## Dataset section
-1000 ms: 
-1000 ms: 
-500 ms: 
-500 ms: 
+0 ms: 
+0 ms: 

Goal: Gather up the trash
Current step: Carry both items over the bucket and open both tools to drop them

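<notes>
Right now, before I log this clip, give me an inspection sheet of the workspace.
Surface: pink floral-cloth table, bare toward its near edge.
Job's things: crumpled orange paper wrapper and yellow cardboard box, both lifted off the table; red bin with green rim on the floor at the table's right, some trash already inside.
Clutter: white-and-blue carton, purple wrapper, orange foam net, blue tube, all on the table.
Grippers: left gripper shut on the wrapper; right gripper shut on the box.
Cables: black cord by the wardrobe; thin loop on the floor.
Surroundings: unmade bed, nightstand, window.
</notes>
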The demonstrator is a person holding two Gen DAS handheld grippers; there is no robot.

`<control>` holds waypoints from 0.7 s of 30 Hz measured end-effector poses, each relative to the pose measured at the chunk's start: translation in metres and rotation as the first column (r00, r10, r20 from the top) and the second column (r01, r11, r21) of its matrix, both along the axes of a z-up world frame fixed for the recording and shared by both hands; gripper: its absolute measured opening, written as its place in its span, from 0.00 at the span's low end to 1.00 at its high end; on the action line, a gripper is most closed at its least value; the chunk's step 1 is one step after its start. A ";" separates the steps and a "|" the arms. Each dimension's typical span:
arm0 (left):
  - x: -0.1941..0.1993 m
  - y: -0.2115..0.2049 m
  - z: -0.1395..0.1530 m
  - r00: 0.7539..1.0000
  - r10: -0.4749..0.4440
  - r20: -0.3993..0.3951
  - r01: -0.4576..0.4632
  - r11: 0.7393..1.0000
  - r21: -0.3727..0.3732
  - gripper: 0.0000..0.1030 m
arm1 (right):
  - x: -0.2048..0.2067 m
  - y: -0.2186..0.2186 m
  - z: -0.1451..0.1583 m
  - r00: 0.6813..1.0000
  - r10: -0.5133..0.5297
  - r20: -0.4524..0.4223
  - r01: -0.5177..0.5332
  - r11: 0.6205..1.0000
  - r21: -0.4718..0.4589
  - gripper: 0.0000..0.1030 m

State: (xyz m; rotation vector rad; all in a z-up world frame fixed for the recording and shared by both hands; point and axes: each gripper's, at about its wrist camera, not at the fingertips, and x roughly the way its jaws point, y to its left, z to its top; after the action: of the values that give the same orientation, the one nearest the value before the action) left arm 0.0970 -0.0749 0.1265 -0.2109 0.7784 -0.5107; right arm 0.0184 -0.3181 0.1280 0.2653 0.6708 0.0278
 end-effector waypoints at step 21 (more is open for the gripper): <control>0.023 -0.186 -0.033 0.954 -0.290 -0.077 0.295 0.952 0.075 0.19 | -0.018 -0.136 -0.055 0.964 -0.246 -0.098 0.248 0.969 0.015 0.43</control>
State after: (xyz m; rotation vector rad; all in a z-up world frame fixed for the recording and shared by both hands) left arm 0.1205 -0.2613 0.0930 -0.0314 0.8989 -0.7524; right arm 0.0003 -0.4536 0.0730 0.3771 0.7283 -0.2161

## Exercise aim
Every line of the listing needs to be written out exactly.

## Task solution
-1000 ms: 
-1000 ms: 
-500 ms: 
-500 ms: 
+0 ms: 
+0 ms: 

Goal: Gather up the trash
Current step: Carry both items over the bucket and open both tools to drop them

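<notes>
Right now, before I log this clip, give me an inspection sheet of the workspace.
Surface: pink floral-cloth table, bare toward its near edge.
Job's things: crumpled orange paper wrapper and yellow cardboard box, both lifted off the table; red bin with green rim on the floor at the table's right, some trash already inside.
Clutter: white-and-blue carton, purple wrapper, orange foam net, blue tube, all on the table.
Grippers: left gripper shut on the wrapper; right gripper shut on the box.
Cables: black cord by the wardrobe; thin loop on the floor.
Surroundings: unmade bed, nightstand, window.
</notes>
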The demonstrator is a person holding two Gen DAS handheld grippers; there is no robot.

`<control>` holds waypoints from 0.7 s of 30 Hz measured end-effector poses, each relative to the pose measured at the chunk's start: translation in metres and rotation as the first column (r00, r10, r20 from the top) and the second column (r01, r11, r21) of its matrix, both along the axes of a z-up world frame fixed for the recording and shared by both hands; gripper: its absolute measured opening, written as its place in its span, from 0.00 at the span's low end to 1.00 at its high end; on the action line, a gripper is most closed at its least value; the chunk's step 1 is one step after its start. A ";" separates the steps and a "|" the arms. Each dimension's typical span:
arm0 (left):
  - x: -0.1941..0.1993 m
  - y: -0.2115..0.2049 m
  - z: -0.1395..0.1530 m
  - r00: 0.7539..1.0000
  - r10: -0.4749..0.4440
  - r20: -0.3993..0.3951
  - r01: -0.4576..0.4632
  - r11: 0.7393..1.0000
  - r21: -0.3727..0.3732
  - gripper: 0.0000..0.1030 m
arm1 (right):
  - x: -0.2048..0.2067 m
  - y: -0.2186..0.2186 m
  - z: -0.1451..0.1583 m
  - r00: 0.6813..1.0000
  - r10: -0.5133..0.5297
  - r20: -0.4524..0.4223
  - r01: -0.5177..0.5332
  - r11: 0.6205..1.0000
  - r21: -0.4718..0.4589
  - gripper: 0.0000..0.1030 m

State: (xyz m; rotation vector rad; all in a z-up world frame fixed for the recording and shared by both hands; point and axes: each gripper's, at about its wrist camera, not at the fingertips, and x roughly the way its jaws point, y to its left, z to its top; after the action: of the values that give the same orientation, the one nearest the value before the action) left arm 0.0970 -0.0749 0.1265 -0.2109 0.7784 -0.5107; right arm 0.0184 -0.3181 0.1280 0.2653 0.6708 0.0278
 end-effector waypoints at step 21 (more is open for the gripper): <control>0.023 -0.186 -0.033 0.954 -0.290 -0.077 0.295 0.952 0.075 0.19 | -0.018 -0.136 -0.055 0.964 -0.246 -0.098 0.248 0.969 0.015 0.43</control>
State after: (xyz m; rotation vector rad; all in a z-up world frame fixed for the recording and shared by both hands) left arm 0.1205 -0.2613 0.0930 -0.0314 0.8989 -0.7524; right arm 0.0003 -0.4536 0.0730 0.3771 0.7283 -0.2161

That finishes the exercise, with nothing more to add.